Currently, one known technique for reducing the negative effects of flare comprises the step of adding solid chrome shielding on the large areas of the mask pattern (i.e., background portions) that do not contain any geometry (i.e., features). As shown in FIGS. 2a and 2b, when utilizing dipole illumination, the solid chrome shielding, referred to as background light shielding (BLS), is applied to the background areas in both the horizontal mask and the vertical mask. The solid chrome shield functions to protect the background, area during both exposures. FIG. 2a illustrates an example of the use of this shielding technique in conjunction with the printing 6f horizontally oriented features 29 utilizing the Y dipole 16. As-shown in FIG. 2a, each of the vertical features 27 are provided with shielding 210 (i.e., main feature shielding) in the manner discussed above in conjunction with FIG. 1. In addition, the solid chrome shield 220 is provided in the background area where there are no features to be imaged on the wafer. In a similar manner, FIG. 2b illustrates the vertical mask, in which the horizontal oriented features are shielded, while the vertical features are printed. As shown, the vertical mask also includes a solid chrome shield 220 disposed in the background area. It is further noted that both the horizontal mask and the vertical mask contain assist features 103 (e.g., scatter bars).

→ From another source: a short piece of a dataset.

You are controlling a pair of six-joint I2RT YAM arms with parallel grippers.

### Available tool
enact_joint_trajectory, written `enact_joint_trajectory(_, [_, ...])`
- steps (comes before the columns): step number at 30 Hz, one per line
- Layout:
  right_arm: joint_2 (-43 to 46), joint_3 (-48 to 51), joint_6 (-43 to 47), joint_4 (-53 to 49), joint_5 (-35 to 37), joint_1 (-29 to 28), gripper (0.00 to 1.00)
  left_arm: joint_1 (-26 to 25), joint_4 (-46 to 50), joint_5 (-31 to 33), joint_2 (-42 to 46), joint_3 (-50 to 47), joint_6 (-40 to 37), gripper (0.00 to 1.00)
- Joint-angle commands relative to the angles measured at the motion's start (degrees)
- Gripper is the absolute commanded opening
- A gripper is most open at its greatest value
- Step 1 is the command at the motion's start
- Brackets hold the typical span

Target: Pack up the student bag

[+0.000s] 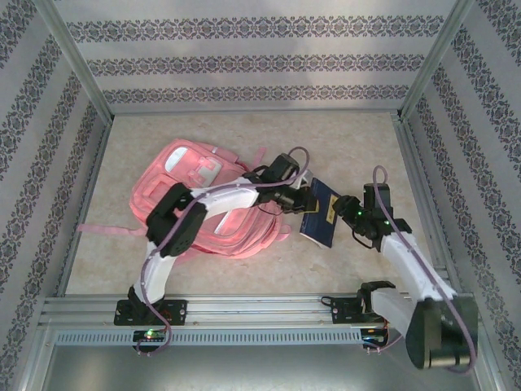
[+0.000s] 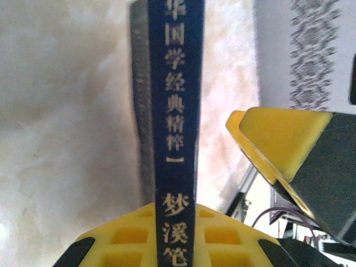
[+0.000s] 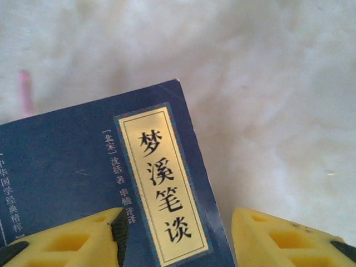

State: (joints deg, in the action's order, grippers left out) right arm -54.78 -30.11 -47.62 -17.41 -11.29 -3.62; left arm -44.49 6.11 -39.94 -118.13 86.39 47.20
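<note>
The student bag (image 1: pixel 195 171), pink and soft, lies flat at the left centre of the table, with my left arm reaching across it. Just right of the bag a dark blue book (image 1: pixel 320 216) is held off the table. My left gripper (image 1: pixel 303 199) is shut on it. In the left wrist view the book's spine (image 2: pixel 177 83) stands upright between the yellow pads (image 2: pixel 122 245) of my left gripper (image 2: pixel 177 222). My right gripper (image 1: pixel 342 209) is at the book's right edge. Its jaws stand open (image 3: pixel 178 214) around the cover's corner (image 3: pixel 83 167), and its right finger (image 3: pixel 278 239) is apart from the book.
The pale marbled tabletop (image 1: pixel 342 138) is bounded by patterned walls (image 1: pixel 244 65) and metal rails (image 1: pixel 244 309) along the near edge and sides. A pink bag strap (image 1: pixel 110 230) trails out to the left. My right gripper's yellow finger (image 2: pixel 278 139) hangs close beside the spine.
</note>
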Motion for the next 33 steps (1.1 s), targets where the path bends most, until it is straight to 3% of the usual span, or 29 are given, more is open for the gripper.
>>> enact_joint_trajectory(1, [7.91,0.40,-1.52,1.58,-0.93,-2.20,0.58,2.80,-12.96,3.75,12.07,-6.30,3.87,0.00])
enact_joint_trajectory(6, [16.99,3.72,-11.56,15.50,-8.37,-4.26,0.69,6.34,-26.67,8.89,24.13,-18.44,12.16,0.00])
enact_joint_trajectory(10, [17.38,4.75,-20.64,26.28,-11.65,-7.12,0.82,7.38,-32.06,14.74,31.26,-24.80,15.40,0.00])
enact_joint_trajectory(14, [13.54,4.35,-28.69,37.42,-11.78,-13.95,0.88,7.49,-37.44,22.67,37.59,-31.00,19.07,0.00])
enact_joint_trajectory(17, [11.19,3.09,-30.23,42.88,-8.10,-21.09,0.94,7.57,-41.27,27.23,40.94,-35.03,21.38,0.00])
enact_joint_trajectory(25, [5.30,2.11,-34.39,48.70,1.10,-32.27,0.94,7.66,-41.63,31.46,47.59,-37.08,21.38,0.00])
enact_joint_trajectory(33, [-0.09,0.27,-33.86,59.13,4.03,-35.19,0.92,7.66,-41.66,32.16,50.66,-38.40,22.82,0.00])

However, as a result of such background shielding 220, when utilizing a positive resist, the intensity in the background areas becomes too low to completely clear the resist. FIGS. 3a and 3b illustrate a simulated resist pattern corresponding to the portion of the masks of FIGS. 2a and 2b defined by area 30, which includes the solid chrome shielding 220. The simulation was performed assuming NA(numerical aperture)=0.75, ArF double exposure x-pole, y-pole, σouter/(σinner=0.89/0.65. As is shown by FIGS. 3a and 3b, portions of the resist 221 in the background areas remain after illumination using the vertical and horizontal masks. As a result, a third exposure utilizing a trim mask is necessary in order to completely remove the resist from the background shielded areas. Thus, such a solution for reducing the effects of flare is undesirable as it results in an increase in the number of exposures and masks required for imaging the wafer. Referring to FIG. 3a, the areas indicated by reference numeral 51 correspond to the areas where resist remains after the double exposures, and these areas are contrasted against areas of either the vertical or horizontal mask that had chrome disposed thereon (i.e., either feature or shielding).

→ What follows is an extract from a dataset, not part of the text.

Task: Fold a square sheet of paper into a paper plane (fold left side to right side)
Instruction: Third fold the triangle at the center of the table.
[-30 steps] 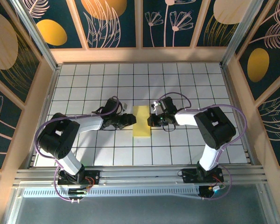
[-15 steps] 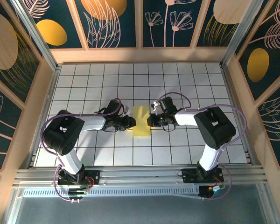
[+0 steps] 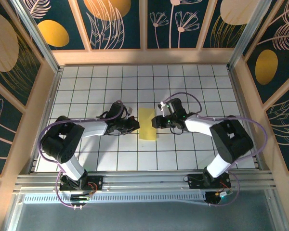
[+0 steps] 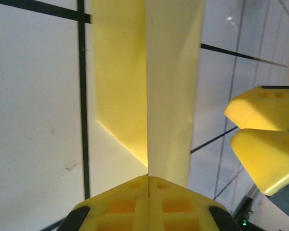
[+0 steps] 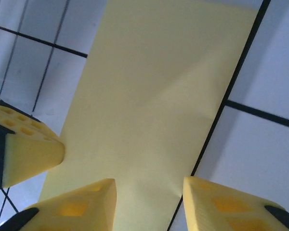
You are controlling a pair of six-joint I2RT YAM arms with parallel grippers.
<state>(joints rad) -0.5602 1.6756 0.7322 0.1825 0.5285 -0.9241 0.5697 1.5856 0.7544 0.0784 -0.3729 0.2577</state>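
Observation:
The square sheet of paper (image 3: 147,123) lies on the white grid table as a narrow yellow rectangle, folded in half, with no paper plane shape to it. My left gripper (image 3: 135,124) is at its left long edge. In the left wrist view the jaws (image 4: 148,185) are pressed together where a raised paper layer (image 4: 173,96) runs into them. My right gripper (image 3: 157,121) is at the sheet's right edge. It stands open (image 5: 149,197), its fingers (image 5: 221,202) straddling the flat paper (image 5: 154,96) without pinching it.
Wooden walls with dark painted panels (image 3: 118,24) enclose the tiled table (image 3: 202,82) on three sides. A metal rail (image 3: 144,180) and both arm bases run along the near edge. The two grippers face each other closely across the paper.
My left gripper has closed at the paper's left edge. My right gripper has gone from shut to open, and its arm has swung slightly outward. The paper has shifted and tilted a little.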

Furthermore, the foregoing solid chrome shielding technique can also negatively interfere with assist features, such as scatter bars, and cause the assist features to print underneath the shielding of either the horizontal or vertical mask, as-also illustrated in FIGS. 3a and 3b. For example, referring to FIG. 3b, as shown in the resist simulation, the assist features 103, which are intended to be sub-resolution, are printed as a result of the BLS 220. This problem imposes an additional constraint on the placement of assist features, which can prevent the assist features from being placed in the optimal position, thereby causing a reduction in printing performance.
Accordingly, there exists a need for a method for negating the effects of flare in the exposure process which does not result in an increase in the number of exposures and masks required for imaging the wafer, and which does not impact the use and/or placement of assist features in the mask.